Berikutnya adalah fleksibilitas keuangan, yaitu pemerintah daerah dapat meningkatkan sumber daya keuangan untuk menghadapi peningkatan komitmen, baik melalui peningkatan pendapatan atau peningkatan kapasitas utang (debt capacity). Fleksibilitas keuangan juga mengindikasikan kemampuan pemerintah daerah menutupi beban utang/kewajiban. Nilai fleksibilitas keuangan diperoleh dengan membandingkan total pendapatan (tidak termasuk Dana Alokasi Khusus (DAK)) terhadap total kewajiban dan belanja pegawai.

Selanjutnya adalah solvabilitas operasional yang merupakan kemampuan pemerintah daerah dalam menghasilkan pendapatan untuk menutupi beban operasional pemerintah selama periode anggaran. Menurut Priyono (2018) selain solvabilitas operasional, juga terdapat solvabilitas anggaran.
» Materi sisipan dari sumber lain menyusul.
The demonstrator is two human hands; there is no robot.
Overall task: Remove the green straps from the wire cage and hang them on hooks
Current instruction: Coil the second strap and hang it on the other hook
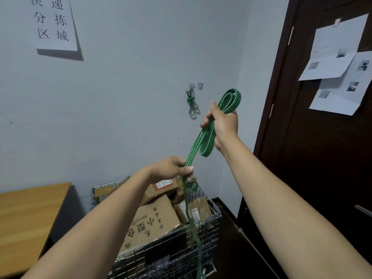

Yang membedakan ialah laporan keuangan yang menjadi dasar penghitungan. Solvabilitas operasional dihitung berdasarkan Laporan Operasional (LO), sedangkan solvabilitas anggaran dihitung berdasarkan Laporan Realisasi Anggaran (LRA). Nilai solvabilitas operasional/anggaran diperoleh dengan membandingkan total pendapatan (tidak termasuk pendapatan DAK) terhadap total beban atau belanja.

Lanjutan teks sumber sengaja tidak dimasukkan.